• Task to complete: Reproduce, exactly and in full, the lines from the one with "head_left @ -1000" through the one with "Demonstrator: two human" in the data below; drop pictures.

• Supplied material:
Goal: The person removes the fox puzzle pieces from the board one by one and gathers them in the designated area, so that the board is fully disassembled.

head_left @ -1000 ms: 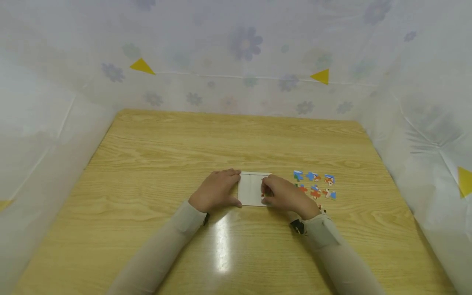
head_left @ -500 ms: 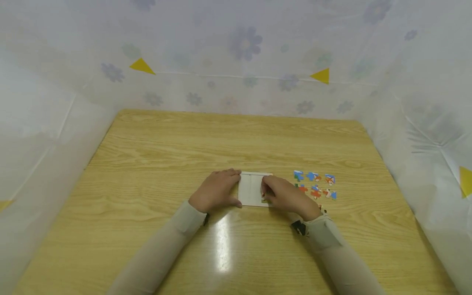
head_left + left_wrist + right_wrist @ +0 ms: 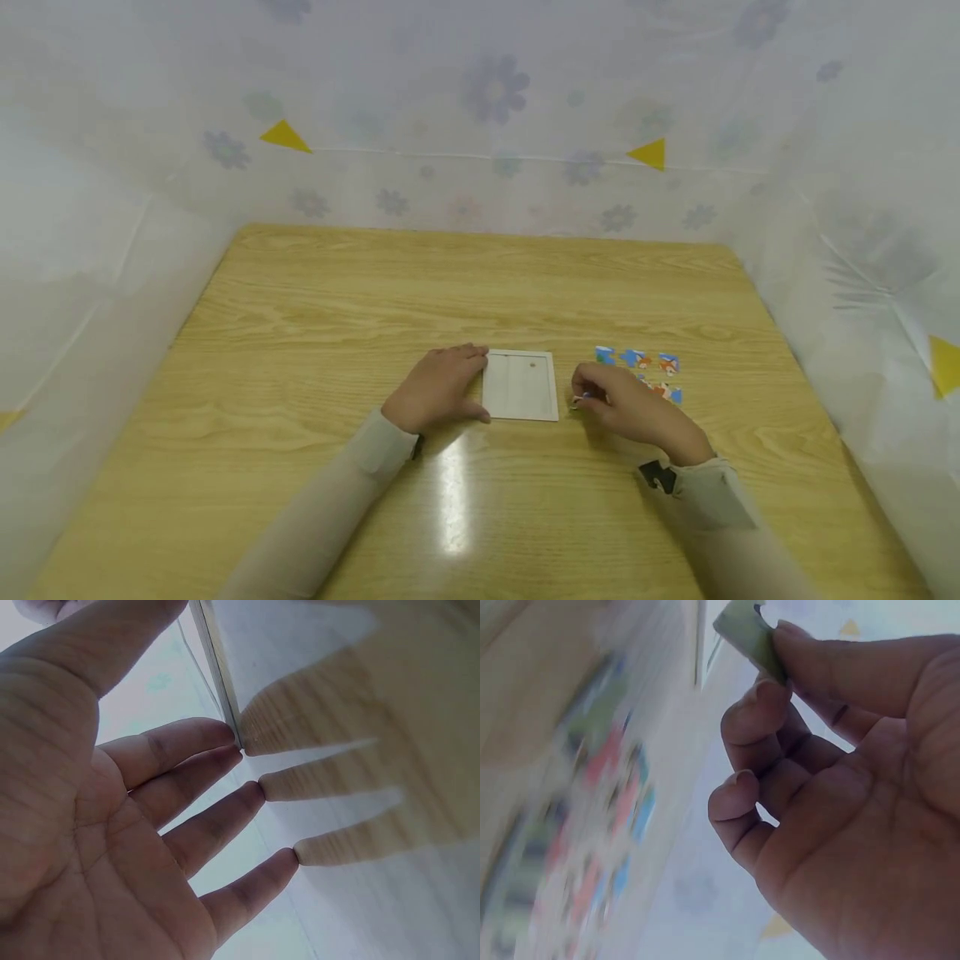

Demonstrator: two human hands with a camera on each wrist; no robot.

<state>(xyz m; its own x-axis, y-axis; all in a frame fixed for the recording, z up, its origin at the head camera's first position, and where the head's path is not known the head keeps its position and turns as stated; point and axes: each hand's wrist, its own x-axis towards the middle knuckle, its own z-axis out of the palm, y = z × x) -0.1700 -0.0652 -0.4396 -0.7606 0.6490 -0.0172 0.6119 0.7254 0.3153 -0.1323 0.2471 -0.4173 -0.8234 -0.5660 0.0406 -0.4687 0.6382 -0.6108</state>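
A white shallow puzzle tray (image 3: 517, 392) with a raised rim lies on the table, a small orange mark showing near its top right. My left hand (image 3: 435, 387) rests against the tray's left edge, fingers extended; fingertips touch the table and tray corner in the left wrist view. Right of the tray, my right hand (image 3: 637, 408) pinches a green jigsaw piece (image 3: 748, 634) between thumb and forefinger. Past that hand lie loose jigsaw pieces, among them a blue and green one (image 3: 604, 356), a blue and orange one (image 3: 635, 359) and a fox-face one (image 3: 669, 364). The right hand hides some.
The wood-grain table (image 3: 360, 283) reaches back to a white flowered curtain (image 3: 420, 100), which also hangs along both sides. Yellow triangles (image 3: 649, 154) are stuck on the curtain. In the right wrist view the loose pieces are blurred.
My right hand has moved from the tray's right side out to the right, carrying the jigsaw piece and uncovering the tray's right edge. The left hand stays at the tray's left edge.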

• Finished task:
head_left @ -1000 ms: 
head_left @ -500 ms: 
head_left + left_wrist + right_wrist @ +0 ms: 

Demonstrator: two human hands with a camera on each wrist; no robot.

That completes the answer to this exercise.